#### [WHAT TO WORK ON]
Wherever the string "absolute" turns up in the data, copy the whole line.

#### [RECORDS SUPPLIED]
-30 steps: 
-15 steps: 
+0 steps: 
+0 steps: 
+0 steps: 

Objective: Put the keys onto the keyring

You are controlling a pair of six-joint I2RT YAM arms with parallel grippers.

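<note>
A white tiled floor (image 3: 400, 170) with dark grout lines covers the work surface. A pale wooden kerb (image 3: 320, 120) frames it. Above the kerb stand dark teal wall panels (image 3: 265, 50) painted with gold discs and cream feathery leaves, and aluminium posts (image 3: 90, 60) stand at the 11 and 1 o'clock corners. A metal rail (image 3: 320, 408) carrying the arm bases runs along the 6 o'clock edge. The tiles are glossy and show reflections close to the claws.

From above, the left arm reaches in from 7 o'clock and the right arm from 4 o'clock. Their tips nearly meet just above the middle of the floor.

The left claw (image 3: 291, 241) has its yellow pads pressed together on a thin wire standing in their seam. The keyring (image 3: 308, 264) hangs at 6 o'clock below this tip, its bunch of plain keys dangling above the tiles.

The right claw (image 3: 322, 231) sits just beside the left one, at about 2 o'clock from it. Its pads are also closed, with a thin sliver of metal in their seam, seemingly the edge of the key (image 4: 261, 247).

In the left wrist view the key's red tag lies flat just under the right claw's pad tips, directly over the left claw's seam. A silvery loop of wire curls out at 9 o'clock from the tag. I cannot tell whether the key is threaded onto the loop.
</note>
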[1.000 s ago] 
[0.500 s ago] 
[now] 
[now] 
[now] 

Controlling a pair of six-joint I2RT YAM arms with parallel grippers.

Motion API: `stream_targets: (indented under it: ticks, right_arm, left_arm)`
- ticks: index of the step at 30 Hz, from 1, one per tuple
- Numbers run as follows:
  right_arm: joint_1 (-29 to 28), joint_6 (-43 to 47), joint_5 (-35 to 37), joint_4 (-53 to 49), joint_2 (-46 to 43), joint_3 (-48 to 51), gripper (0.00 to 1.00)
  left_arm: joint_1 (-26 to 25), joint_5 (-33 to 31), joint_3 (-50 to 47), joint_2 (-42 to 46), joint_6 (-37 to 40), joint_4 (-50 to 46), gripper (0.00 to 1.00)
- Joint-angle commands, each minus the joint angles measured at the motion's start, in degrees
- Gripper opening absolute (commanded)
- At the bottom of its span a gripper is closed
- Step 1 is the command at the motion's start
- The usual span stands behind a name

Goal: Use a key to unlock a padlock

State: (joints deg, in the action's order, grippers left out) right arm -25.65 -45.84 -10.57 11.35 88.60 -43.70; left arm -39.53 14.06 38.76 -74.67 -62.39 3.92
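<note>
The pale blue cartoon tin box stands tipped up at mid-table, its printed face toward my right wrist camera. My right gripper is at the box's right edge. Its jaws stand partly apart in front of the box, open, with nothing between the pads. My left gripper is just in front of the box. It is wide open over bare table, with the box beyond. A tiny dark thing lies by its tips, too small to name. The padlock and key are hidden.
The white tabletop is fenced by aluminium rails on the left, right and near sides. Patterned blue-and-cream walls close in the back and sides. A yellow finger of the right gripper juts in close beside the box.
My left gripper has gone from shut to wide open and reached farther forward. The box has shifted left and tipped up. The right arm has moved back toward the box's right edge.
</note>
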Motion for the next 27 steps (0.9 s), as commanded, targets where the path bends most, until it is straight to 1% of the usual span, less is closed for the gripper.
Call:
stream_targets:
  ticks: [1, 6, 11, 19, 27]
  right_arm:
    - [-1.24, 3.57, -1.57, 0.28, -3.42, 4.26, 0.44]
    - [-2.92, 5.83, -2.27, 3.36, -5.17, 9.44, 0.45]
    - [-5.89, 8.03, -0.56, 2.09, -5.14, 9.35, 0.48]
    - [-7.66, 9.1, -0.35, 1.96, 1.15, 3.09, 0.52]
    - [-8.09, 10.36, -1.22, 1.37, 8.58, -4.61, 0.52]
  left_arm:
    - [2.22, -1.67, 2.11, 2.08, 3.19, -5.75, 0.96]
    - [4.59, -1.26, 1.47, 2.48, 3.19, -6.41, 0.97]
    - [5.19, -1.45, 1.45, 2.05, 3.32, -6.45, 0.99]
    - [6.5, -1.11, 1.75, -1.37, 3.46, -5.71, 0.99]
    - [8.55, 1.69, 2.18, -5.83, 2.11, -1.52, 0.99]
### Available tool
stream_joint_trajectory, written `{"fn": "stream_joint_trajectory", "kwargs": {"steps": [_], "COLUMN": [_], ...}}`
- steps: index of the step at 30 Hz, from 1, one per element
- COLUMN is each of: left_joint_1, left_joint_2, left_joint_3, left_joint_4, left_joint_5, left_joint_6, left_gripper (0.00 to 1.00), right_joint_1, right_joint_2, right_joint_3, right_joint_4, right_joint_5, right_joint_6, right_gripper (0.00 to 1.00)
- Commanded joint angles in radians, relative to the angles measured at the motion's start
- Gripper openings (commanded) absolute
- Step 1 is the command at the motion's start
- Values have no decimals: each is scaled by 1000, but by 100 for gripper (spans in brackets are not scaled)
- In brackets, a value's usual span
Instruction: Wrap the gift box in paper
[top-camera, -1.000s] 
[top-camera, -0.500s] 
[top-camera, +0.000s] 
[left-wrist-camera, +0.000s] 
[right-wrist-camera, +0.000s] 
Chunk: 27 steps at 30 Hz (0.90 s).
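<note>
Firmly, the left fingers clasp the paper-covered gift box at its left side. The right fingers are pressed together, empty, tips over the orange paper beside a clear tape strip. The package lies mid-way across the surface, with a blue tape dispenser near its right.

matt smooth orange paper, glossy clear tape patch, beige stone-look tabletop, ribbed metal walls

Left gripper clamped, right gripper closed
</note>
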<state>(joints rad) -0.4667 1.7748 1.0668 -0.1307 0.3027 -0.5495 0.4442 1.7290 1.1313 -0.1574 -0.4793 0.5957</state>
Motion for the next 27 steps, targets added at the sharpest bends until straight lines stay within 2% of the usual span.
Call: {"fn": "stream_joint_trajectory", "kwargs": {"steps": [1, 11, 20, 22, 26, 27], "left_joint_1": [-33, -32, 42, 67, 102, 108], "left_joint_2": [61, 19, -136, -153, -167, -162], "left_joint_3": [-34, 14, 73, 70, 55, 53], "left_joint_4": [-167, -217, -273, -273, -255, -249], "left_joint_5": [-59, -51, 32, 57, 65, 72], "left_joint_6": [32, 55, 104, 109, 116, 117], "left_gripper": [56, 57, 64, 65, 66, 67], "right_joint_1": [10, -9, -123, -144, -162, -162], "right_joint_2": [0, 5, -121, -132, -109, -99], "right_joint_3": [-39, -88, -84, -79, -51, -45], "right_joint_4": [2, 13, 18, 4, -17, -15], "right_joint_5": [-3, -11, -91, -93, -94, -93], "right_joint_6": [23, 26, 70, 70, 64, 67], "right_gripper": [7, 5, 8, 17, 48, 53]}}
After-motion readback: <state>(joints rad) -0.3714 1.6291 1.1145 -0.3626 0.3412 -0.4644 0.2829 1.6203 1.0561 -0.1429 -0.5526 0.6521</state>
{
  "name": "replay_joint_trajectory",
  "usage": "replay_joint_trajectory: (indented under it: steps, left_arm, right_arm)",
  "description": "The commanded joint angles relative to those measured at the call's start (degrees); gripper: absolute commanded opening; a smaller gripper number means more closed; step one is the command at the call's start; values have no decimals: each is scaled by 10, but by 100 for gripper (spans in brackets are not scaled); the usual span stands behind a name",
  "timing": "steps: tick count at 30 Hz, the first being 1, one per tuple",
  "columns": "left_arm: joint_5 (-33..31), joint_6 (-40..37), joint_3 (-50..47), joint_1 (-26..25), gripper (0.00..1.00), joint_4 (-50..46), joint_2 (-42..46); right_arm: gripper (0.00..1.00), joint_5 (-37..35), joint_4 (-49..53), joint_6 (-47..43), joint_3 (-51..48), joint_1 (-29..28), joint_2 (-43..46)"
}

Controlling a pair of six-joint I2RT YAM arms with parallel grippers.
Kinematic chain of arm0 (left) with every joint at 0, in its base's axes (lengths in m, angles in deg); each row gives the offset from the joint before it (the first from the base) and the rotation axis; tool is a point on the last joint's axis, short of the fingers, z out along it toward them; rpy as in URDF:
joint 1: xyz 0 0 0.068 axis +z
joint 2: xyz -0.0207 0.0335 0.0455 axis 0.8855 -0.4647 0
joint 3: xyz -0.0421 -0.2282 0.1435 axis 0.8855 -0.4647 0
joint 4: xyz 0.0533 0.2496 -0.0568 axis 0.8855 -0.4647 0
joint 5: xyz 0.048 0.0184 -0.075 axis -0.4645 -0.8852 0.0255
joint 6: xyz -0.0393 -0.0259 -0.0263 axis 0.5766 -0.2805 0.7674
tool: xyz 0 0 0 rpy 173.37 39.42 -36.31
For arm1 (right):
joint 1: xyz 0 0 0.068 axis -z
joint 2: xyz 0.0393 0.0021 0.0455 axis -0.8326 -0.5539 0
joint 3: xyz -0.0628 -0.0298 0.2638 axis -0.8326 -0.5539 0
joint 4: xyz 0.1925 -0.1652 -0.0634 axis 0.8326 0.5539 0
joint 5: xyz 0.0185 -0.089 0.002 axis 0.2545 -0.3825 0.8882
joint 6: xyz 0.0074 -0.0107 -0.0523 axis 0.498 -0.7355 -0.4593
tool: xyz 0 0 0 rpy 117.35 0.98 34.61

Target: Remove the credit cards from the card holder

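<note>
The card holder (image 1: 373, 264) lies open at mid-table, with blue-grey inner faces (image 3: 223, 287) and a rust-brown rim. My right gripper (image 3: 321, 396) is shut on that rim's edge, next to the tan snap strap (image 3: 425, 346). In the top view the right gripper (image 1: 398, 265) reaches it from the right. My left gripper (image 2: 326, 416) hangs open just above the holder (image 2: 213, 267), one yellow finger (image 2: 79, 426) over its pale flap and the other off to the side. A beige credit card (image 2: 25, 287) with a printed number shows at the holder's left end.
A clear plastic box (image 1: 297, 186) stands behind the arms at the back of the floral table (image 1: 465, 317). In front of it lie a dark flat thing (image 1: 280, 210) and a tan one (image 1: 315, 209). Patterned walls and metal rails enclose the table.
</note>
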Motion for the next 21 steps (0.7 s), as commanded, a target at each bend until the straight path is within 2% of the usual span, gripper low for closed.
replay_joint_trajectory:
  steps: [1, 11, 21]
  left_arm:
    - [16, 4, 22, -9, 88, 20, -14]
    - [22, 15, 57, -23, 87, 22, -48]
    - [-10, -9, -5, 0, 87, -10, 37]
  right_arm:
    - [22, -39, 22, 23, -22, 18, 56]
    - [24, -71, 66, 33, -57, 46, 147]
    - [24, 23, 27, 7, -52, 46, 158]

#### [WRITTEN SOLUTION]
- Gripper opening absolute (commanded)
- Gripper openings (commanded) absolute
  "description": "The commanded joint angles relative to those measured at the call's start (degrees); gripper: absolute commanded opening; a smaller gripper number means more closed; step one is the command at the call's start; values have no decimals: each is scaled by 10, but by 100 for gripper (spans in brackets are not scaled); the usual span stands behind a name",

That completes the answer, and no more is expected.